Directions: Copy verbatim the block of lines in the entries below whose first line contains "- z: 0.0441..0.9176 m" and whose last line contains "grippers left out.". Leave out all other lines.

--

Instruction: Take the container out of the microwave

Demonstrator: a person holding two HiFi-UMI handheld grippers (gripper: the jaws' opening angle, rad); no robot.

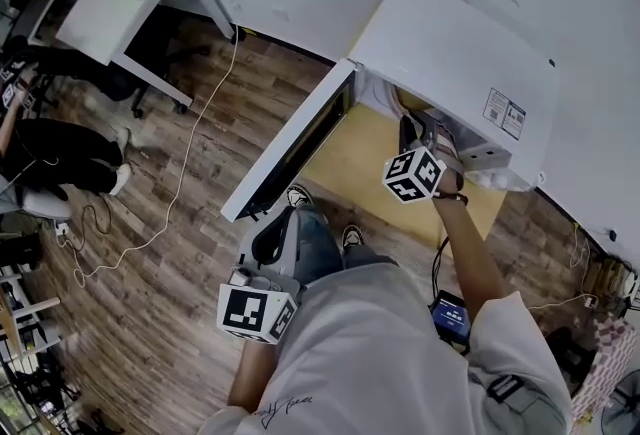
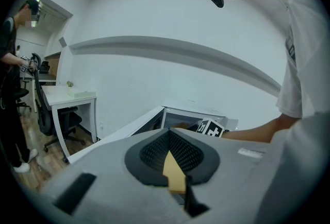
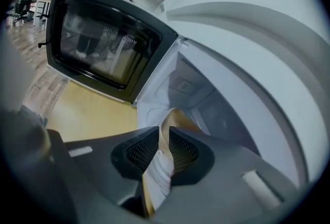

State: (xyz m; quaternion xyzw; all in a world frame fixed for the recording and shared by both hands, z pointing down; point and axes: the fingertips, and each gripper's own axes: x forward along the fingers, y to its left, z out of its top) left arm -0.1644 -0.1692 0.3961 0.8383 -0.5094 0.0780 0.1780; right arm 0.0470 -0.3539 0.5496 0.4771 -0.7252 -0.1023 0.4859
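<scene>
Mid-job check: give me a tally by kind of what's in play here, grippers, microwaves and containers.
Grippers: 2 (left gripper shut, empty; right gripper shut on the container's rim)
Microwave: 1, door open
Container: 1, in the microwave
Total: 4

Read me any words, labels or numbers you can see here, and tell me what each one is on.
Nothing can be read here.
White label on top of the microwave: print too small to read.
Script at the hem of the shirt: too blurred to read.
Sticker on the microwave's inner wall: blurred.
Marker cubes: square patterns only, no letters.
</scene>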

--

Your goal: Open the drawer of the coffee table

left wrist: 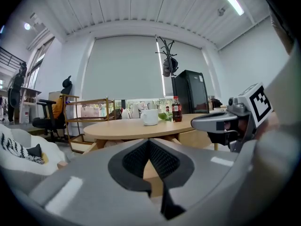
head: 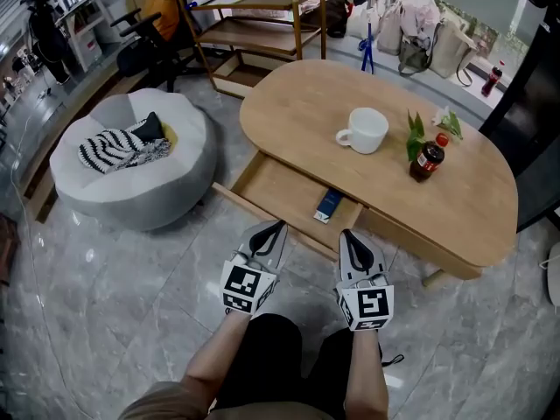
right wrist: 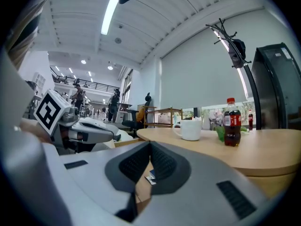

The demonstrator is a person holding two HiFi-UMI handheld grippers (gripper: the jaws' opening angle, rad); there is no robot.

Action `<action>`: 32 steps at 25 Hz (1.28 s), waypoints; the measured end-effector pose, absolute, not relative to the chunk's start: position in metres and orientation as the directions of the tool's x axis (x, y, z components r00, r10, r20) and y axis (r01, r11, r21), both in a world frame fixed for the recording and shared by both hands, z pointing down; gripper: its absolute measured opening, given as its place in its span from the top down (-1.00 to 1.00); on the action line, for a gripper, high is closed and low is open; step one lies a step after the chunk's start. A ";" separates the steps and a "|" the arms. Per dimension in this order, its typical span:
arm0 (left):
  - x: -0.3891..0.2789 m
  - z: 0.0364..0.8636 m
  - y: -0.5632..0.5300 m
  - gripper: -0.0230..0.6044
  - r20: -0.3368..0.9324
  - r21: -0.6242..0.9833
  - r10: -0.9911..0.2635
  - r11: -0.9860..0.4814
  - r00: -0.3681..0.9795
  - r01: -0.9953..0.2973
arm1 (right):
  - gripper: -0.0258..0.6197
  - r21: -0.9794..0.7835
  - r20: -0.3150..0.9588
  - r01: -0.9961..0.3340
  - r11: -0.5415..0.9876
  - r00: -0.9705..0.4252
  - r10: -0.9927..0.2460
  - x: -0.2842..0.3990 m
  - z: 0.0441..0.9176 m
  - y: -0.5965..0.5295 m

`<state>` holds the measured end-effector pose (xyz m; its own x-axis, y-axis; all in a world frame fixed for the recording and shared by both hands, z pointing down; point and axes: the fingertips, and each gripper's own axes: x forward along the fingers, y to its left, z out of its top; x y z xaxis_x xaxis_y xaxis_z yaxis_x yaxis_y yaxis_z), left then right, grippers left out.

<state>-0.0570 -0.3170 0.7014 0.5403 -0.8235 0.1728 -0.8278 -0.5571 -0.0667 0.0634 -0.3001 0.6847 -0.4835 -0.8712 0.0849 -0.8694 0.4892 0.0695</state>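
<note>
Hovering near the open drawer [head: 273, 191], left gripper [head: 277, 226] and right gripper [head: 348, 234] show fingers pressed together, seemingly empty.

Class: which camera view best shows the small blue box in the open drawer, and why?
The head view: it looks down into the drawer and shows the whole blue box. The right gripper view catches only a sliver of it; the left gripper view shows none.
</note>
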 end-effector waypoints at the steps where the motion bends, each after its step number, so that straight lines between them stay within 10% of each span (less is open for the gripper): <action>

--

Exercise answer:
  - z: 0.0441..0.9176 m
  - y: -0.5965..0.5295 m

`<state>` holds the measured end-effector pose (xyz m; its own x-axis, y-axis; all in a world frame fixed for the recording and shared by both hands, z pointing down; point and axes: the fingertips, and each gripper's own axes: x forward along the fingers, y to its left, z out of its top; x y z xaxis_x xaxis_y xaxis_z yaxis_x yaxis_y yaxis_z), left then right, grippers left out.

The response to this exercise is now complete.